- _Task inputs_
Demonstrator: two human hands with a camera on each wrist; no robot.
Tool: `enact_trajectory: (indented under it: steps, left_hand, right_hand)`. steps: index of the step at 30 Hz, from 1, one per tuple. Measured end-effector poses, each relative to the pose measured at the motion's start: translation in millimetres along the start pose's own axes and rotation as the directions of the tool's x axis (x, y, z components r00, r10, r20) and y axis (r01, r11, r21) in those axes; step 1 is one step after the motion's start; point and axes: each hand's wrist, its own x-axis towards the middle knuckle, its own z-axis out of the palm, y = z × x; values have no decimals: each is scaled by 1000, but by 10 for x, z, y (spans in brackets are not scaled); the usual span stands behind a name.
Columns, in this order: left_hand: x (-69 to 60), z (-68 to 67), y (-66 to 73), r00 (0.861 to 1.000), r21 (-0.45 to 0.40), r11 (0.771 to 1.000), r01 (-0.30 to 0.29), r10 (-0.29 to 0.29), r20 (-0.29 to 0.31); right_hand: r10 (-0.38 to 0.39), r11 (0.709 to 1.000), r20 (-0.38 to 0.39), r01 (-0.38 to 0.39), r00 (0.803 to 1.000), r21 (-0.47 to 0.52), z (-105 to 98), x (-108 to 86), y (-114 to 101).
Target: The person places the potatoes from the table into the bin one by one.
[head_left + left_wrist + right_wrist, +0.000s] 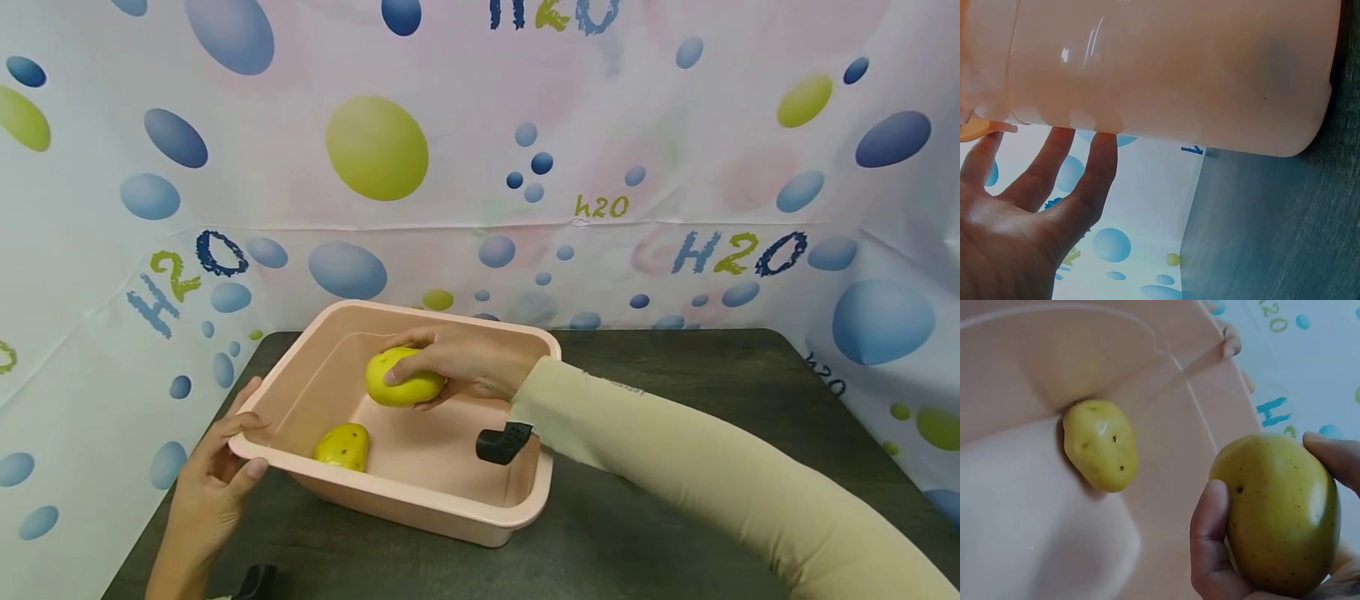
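My right hand (468, 362) grips a yellow potato (408, 392) above the floor of a pale pink plastic basin (420, 493). The right wrist view shows fingers and thumb around that potato's smooth, dark-specked skin. A second yellow potato (1102, 447) lies inside the basin, in the near left corner, against the wall. At the basin's left end my left hand (206, 475) holds the rim, with fingers over the edge and the thumb by the near corner. In the left wrist view, fingertips of the left hand (1029, 231) touch the basin's outer wall (1179, 81).
The basin stands at an angle on a dark wood-grain table (667, 517). A white sheet (465, 75) printed with blue and green dots hangs behind and at both sides. A black wrist camera (501, 443) on the right arm hangs over the basin.
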Motion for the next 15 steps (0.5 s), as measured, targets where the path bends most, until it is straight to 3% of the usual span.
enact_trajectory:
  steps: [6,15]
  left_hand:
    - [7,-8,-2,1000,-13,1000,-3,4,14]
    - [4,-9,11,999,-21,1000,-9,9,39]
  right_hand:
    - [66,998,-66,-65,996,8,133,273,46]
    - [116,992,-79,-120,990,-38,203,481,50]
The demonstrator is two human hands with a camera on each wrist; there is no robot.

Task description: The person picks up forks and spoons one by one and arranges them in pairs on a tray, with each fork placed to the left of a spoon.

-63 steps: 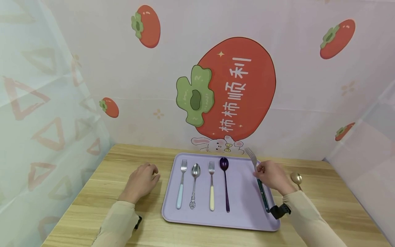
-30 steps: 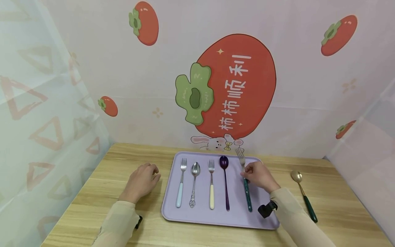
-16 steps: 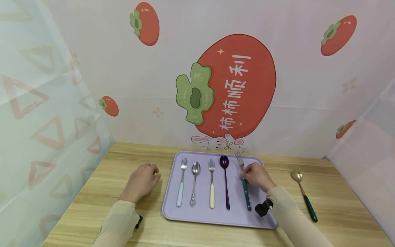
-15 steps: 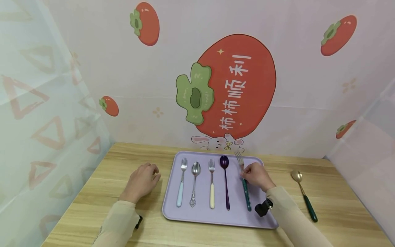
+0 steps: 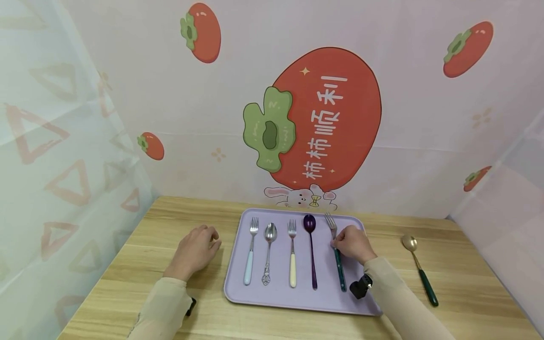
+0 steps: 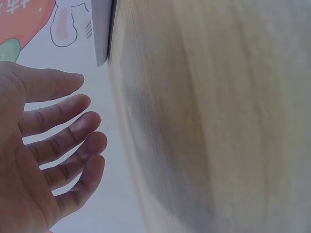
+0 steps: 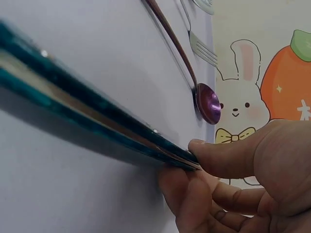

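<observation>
My right hand pinches a fork with a dark green handle near its neck, over the right part of the lilac tray. In the right wrist view, thumb and fingers meet at the neck end of the riveted handle; the tines are out of sight there. A purple spoon lies just left of this fork. My left hand is by the table left of the tray, fingers loosely bent, holding nothing; the left wrist view shows its bare palm.
Left of the purple spoon, a cream-handled fork, a silver spoon with an ornate handle and a light-blue-handled fork lie side by side on the tray. A gold spoon with a green handle lies on the wooden table, right of the tray.
My right hand has carried the green-handled fork leftward from the tray's right edge to beside the purple spoon, and its tines have come lower. My left hand has stayed put.
</observation>
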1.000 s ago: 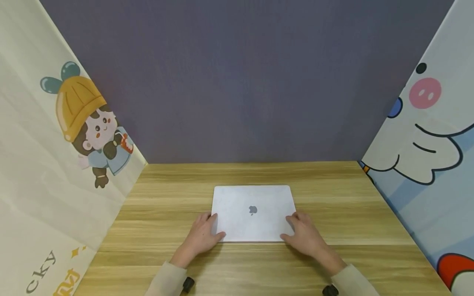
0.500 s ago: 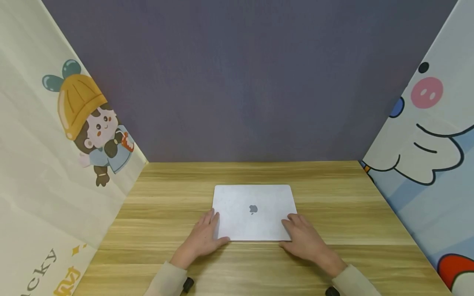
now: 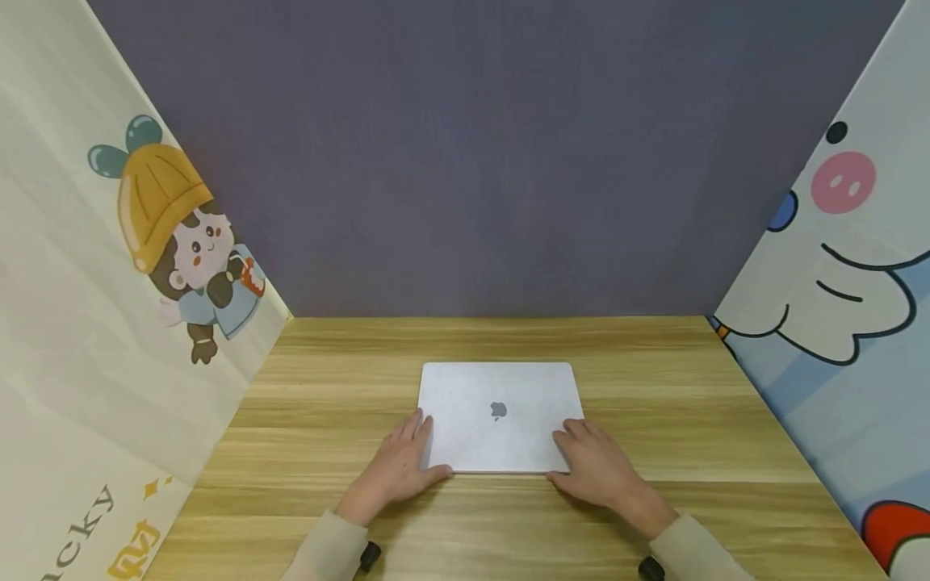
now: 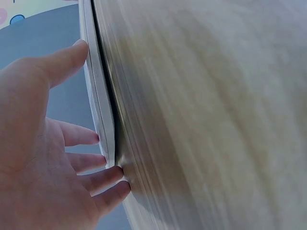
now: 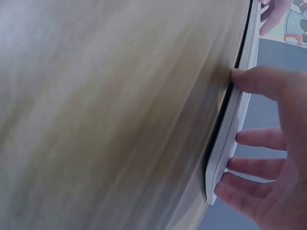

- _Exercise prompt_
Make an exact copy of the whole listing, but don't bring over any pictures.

- _Response for this exercise_
Demonstrator: two human hands with a camera on each wrist; no robot.
Tool: `enact_trajectory: (indented under it: steps, left_hand, right_hand)`. steps: index of the step at 30 Hz, from 1, one per tuple. Measured end-effector poses, each relative to the pose measured at the motion's start: translation in millimetres along the start pose's own axes and rotation as the directions of the tool's x axis (x, y, z components r00, r10, r20) and y axis (r01, r11, r21) in those axes; step 1 is one step after the motion's start; point and axes: each hand's wrist, its own x-axis towards the middle knuckle, its own z-axis out of the palm, y = z × x; values have no decimals: each is scaled by 1000, but by 10 for x, z, y (spans in brackets are not scaled); the usual span stands behind a name.
Columns, in this order: left_hand: x (-69 to 60), z (-68 to 67), y (-66 to 73), r00 (0.861 to 1.000), r21 (-0.45 to 0.40), r11 (0.771 to 1.000), r01 (-0.30 to 0.29), r10 (-0.29 to 0.29), r20 (-0.29 to 0.31); right_hand: r10 (-0.38 to 0.39), r11 (0.709 to 1.000), r20 (-0.38 to 0.39), r01 (-0.38 to 0.39), r00 (0.803 to 1.000), r21 (-0.47 to 0.52), z (-105 to 98), x (-108 to 86), y (-114 to 101).
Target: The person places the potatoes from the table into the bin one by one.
[head_left + left_wrist + right_wrist, +0.000s] 
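My right hand (468, 362) grips a yellow potato (408, 392) above the floor of a pale pink plastic basin (420, 493). The right wrist view shows fingers and thumb around that potato's smooth, dark-specked skin. A second yellow potato (1102, 447) lies inside the basin, in the near left corner, against the wall. At the basin's left end my left hand (206, 475) holds the rim, with fingers over the edge and the thumb by the near corner. In the left wrist view, fingertips of the left hand (1029, 231) touch the basin's outer wall (1179, 81).
The basin stands at an angle on a dark wood-grain table (667, 517). A white sheet (465, 75) printed with blue and green dots hangs behind and at both sides. A black wrist camera (501, 443) on the right arm hangs over the basin.
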Motion for the next 15 steps (0.5 s), as measured, targets where the path bends most, until it is straight to 3% of the usual span.
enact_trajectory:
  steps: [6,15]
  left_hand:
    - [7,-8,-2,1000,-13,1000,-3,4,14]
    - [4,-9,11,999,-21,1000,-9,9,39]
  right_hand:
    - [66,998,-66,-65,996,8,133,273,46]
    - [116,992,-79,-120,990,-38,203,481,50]
The demonstrator is two human hands with a camera on each wrist; there is no robot.

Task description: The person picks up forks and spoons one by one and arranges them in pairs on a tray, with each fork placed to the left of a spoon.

-63 steps: 
-30 steps: 
-16 steps: 
-15 steps: 
+0 steps: 
+0 steps: 
+0 steps: 

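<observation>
My right hand pinches a fork with a dark green handle near its neck, over the right part of the lilac tray. In the right wrist view, thumb and fingers meet at the neck end of the riveted handle; the tines are out of sight there. A purple spoon lies just left of this fork. My left hand is by the table left of the tray, fingers loosely bent, holding nothing; the left wrist view shows its bare palm.
Left of the purple spoon, a cream-handled fork, a silver spoon with an ornate handle and a light-blue-handled fork lie side by side on the tray. A gold spoon with a green handle lies on the wooden table, right of the tray.
My right hand has carried the green-handled fork leftward from the tray's right edge to beside the purple spoon, and its tines have come lower. My left hand has stayed put.
</observation>
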1.000 s ago: 
0.500 s ago: 
now: 
now: 
now: 

That concludes the answer to the exercise.